#### [PROBLEM REQUIREMENTS]
Look below for the line that contains "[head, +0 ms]", then copy it and each following line exactly, through and including the line that contains "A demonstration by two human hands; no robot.".

#### [Source records]
=-=-=
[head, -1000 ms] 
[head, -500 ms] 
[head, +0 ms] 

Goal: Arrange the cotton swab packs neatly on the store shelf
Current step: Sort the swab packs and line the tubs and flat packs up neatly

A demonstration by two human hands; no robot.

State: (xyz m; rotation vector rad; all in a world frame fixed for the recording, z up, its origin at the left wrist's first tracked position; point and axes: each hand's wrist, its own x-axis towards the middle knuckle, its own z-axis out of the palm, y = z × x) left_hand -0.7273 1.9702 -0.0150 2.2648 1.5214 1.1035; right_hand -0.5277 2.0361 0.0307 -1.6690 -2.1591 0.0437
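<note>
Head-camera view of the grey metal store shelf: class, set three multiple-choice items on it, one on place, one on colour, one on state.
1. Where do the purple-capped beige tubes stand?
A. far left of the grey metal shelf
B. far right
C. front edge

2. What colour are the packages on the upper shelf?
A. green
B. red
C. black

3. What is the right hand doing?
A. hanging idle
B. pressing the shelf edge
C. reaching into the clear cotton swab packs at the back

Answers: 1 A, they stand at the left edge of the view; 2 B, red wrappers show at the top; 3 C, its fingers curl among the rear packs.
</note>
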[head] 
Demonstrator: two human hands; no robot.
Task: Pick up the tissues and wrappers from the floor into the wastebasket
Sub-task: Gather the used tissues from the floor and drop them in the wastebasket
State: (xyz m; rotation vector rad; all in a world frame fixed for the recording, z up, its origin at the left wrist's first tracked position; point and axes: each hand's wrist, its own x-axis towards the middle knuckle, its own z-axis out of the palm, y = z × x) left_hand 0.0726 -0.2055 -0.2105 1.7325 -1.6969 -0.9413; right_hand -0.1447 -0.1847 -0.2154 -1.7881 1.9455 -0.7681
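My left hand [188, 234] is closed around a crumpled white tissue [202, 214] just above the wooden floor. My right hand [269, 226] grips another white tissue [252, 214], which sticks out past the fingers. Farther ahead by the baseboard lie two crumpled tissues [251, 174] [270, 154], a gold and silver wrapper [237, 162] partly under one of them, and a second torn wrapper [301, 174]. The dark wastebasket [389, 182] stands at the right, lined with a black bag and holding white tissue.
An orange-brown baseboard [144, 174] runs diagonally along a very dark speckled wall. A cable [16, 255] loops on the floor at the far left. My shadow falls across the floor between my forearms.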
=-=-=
#### [RESPONSE TO THIS TASK]
[head, +0 ms] 

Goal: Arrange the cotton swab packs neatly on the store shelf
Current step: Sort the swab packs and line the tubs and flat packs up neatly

A demonstration by two human hands; no robot.

What was produced is the complete output.